La idea macizó su temeridad:
—Ante ella podrá recurrir mi actuación.
El cincuenta por ciento de Berchina S.L. abandonó el acuartelamiento con pasos furibundos en busca de su compinche hermano, a quien debería dar cuenta del inconcebible revés. Y es que la brusca alteración en el consuetudinario quebrantamiento de la Ley, gracias al corrupto favor de jefes militares con funciones de policía, lo había despertado a una realidad que oía a diario en los medios de comunicación, pero que estaba seguro no eran sino meras invenciones de infatuados legisladores. Algo no iba bien en el benemérito Instituto cuando a un «simple número» se le permitía conducirse con tamaña desenvoltura.
Salva palpitaba de gozo y de terror.
Las nefandas previsiones no se hicieron esperar. El teléfono sonó energúmeno o esa fue la vibración que le llegó.

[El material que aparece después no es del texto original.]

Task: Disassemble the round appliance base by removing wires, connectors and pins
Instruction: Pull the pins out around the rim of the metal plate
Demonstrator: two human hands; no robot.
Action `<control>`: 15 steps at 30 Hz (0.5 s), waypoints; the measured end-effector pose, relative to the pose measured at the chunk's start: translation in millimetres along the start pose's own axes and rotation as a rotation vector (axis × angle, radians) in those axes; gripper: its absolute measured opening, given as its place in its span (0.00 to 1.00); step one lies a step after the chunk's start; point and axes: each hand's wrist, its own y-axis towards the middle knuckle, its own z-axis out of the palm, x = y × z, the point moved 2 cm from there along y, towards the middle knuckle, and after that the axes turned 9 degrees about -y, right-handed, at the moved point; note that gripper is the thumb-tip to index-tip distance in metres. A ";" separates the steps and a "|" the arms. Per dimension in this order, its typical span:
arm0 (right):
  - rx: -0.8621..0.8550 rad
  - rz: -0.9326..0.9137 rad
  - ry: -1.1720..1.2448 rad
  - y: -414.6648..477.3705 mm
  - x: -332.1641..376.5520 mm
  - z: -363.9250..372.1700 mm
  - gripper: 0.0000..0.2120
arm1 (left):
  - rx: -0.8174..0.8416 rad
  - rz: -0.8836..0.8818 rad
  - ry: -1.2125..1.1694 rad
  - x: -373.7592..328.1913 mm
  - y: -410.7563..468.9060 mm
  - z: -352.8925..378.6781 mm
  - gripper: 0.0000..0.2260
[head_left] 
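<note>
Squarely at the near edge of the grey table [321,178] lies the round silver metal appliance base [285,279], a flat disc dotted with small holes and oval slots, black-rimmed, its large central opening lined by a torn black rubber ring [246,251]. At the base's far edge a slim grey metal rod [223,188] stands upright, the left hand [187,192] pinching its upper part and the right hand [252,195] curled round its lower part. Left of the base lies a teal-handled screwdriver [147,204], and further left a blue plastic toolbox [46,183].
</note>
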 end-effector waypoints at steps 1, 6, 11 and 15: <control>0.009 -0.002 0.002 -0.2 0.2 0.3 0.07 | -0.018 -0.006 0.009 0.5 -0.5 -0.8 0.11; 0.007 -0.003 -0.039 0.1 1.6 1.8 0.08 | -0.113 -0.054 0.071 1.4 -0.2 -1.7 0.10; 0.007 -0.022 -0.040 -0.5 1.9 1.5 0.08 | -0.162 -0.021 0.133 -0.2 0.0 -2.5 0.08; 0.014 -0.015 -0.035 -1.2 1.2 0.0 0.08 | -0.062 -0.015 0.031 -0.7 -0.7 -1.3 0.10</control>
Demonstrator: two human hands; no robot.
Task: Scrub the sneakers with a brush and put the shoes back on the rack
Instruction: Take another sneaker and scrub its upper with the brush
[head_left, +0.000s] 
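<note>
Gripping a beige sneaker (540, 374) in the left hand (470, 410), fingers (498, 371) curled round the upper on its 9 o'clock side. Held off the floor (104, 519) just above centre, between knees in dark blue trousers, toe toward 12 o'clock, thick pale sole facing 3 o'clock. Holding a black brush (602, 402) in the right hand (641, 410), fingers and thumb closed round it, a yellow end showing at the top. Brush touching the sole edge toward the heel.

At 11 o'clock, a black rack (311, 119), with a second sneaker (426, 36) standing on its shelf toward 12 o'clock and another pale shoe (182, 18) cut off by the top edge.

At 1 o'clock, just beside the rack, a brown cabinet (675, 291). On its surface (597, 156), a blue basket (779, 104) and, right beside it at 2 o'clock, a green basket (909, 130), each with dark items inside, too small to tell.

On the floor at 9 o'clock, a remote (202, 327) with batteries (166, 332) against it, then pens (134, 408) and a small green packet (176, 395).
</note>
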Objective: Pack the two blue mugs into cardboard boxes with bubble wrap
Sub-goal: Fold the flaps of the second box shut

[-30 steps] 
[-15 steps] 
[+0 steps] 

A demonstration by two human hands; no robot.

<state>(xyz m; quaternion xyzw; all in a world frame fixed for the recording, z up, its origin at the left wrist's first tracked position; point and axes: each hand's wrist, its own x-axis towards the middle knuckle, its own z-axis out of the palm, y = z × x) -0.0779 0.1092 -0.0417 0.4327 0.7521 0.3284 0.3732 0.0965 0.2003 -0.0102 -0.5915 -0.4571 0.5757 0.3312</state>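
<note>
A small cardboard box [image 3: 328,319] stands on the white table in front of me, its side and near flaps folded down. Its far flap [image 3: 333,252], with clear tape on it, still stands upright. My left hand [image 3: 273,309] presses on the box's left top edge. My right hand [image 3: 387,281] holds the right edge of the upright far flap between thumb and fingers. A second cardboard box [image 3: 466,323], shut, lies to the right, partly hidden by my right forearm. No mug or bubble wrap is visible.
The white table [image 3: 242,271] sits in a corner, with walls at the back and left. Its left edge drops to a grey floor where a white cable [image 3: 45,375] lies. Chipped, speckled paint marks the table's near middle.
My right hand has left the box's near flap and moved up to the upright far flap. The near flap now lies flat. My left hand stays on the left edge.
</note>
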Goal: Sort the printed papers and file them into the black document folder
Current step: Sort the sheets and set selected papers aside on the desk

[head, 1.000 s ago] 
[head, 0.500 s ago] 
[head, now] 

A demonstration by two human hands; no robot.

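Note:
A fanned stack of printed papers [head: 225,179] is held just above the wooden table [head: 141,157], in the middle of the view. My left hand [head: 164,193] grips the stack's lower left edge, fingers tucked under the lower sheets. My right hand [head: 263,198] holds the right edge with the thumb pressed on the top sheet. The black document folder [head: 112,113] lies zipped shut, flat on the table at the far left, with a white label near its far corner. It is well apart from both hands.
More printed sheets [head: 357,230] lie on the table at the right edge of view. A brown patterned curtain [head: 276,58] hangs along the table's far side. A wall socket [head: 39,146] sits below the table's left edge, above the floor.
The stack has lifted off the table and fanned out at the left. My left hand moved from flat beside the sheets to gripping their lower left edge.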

Preveía, si no el origen de la llamada, sí el mensaje.
—Salvador, es para ti; de la Jefatura de la Comandancia —le comunicó el compungido guardia de Puertas: parecía que le diera el pésame.
Salva descargó su escueta defensa, que no era otra que la desnuda y palmaria verdad.
Y tras el sucinto relato, el explosivo final:
—Ya he comunicado la novedad a la Aduana Central, que es la autoridad competente.
La voz del encargado de la Jefatura replicó convulsionada:
—¡Hostias, hostias, hostias! Dice que lo ha comunicado a la Aduana. ¡¿Pero con qué permiso?! Que se ponga el comandante de Puesto.
—No se encuentra en la Unidad; está en camino.
—Estos novatos hay que ver los problemas que nos dan. No quiero ni pensar cómo se va a poner el señor teniente coronel. (Pues que se joda, pensó Salva, con un ligero tembleque de piernas. Con tal de que no le fallara la voz, se daba por satisfecho.) ¡A qué tienes tú que parar un coche que circulaba tranquilamente!
Un agente de la Ley.
—Tranquilamente no: conducía a velocidad excesiva.
—Volveré a llamar —y colgó.
Salva tomó una gran bocanada de aire. Primer asalto sorteado. El siguiente sería el del teco primer Jefe. ¿Lo resistiría? Las rodillas le latían como corazones óseos. Encajado en la mesita de la desastrosa máquina de escribir —la tecla erre salía disparada de continuo—, detallaba datos y pormenores con el atribulado auxilio de Jorge.
A medida que los compañeros iban teniendo conocimiento de la temible movida, que ya zumbaba en el Puesto como una osadía apocalíptica que arrastraría a todos sin exactitud ni mesura, se interesaban con una discreción compasiva y se abrían con muecas de condolencia. El pipiolo la estaba cagando.